# **iMaterialist Challenge (Furniture) at FGVC5**
## **TFNW Kaggle Team**


In [8]:
# Import numpy for the high performance in-memory matrix/array storage and operations.
import numpy as np

# Import h5py for the HD5 filesystem high performance file storage of big data.
import h5py

# Import time to record timing
import time


## Reading in the Dataset Batches

We are ready to read in the dataset and feed it to our model. We have stored the dataset as a series of batch files, so we will want to read one batch file at a time and feed it into the model.

### Feeder

The function feeder() performs the feed task for training our model. We use a generator. From wikipedia:

>*A generator is a special routine that can be used to control the iteration behaviour of a loop. A generator is very similar to a function that returns an array, in that a generator has parameters, can be called, and generates a sequence of values.  However, instead of building an array containing all the values and returning them all at once, a generator yields the values one at a time, which requires less memory and allows the caller to get started processing the first few values immediately. In short, a generator looks like a function but behaves like an iterator.*

The feeder() function takes a list of the HD5 stored batch files. Each time the feeder() function is called, it will read in the next batch file, extract the images and corresponding labels, which are returned as the next batch data (X, Y).

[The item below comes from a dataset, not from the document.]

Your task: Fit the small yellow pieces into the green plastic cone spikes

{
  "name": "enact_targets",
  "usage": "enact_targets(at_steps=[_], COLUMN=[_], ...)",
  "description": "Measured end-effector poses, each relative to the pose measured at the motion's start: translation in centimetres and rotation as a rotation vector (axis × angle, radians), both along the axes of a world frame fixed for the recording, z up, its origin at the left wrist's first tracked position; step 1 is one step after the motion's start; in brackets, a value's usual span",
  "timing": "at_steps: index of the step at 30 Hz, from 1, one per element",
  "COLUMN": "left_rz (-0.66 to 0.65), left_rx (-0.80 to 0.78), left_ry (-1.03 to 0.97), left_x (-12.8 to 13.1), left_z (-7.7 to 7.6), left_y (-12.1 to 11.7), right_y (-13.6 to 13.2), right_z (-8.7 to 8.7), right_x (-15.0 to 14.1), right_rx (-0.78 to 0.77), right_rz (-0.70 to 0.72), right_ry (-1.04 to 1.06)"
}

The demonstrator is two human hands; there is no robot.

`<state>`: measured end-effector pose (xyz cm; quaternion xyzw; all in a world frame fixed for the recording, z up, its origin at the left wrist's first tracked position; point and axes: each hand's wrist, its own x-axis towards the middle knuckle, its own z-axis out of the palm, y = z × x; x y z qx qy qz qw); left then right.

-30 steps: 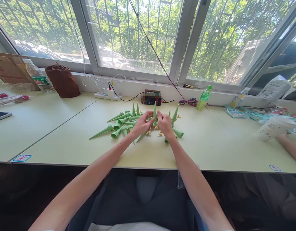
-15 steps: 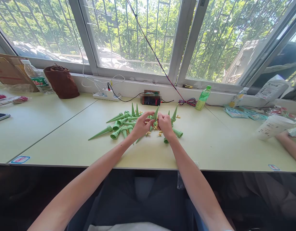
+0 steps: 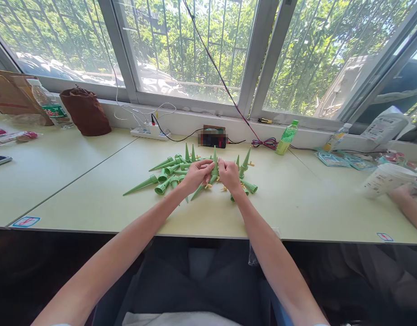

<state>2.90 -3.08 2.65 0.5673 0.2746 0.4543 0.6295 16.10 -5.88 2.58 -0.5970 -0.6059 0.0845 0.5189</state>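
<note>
In the head view my left hand [image 3: 196,176] is closed around a green plastic watering spike [image 3: 215,157], its point facing up. Close against its right side, my right hand [image 3: 230,175] is pinched shut; whatever lies between those fingers is hidden. Several more green spikes [image 3: 140,185] lie scattered left of and beneath my hands, some with open, threaded round ends. Beyond my right hand other spikes [image 3: 245,164] stand point up, one with a small yellow valve [image 3: 251,164] at its side. Loose yellow valves [image 3: 208,186] sit on the table between my wrists.
A meter-like device [image 3: 212,138] and a white power strip [image 3: 150,132] sit along the wall. A green bottle [image 3: 287,138], coiled cable [image 3: 264,144] and brown bag [image 3: 86,112] stand at the back. At right, another person's hand [image 3: 401,194] is beside a white cup [image 3: 381,181].
The spike in my left hand has gone from leaning right to nearly upright and shifted slightly left. My right hand stays pinched beside it.
</note>
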Motion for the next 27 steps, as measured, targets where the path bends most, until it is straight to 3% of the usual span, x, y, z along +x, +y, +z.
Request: enact_targets(at_steps=[2, 5, 15, 27], left_rz=[-0.058, -0.093, -0.091, -0.097], left_rx=[-0.117, -0.165, -0.013, -0.002], left_ry=[-0.018, -0.038, 0.048, 0.092], left_x=[-0.2, -0.4, -0.5, -0.7], left_z=[0.1, 0.3, -0.6, -1.2], left_y=[0.1, 0.2, 1.0, 1.2], right_y=[0.0, 0.1, -0.7, -0.6], right_z=[-0.1, -0.3, 0.2, -0.2], right_x=[0.0, -0.1, -0.5, -0.6], right_rx=[0.031, 0.039, 0.056, 0.023], right_rz=[0.012, 0.016, 0.110, 0.085], right_ry=[-0.041, -0.058, -0.096, -0.224])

Let's take a closer look. The 'while True' may at first appear that the function has an infinite loop and will never return. That's not correct. The key to understanding this is the yield statement. The yield acts similar to a return statement. From Wikipedia:

>*The yield statement is used to define generators, replacing the return of a function to provide a result to its caller without destroying local variables. Unlike a function, where on each call it starts with new set of variables, a generator will resume the execution where it was left off.*

### Feeding Epochs

The 'While True' loop gives the feeder() function the ability to continously cycle through all the batch files. For example, if we have 100 batch files and 2 epochs, the first 100 calls to the feeder will sequentially feed the 100 batch files (see below). The 101st call will cycle back to the while loop and start over again; hence starting the 2nd epoch.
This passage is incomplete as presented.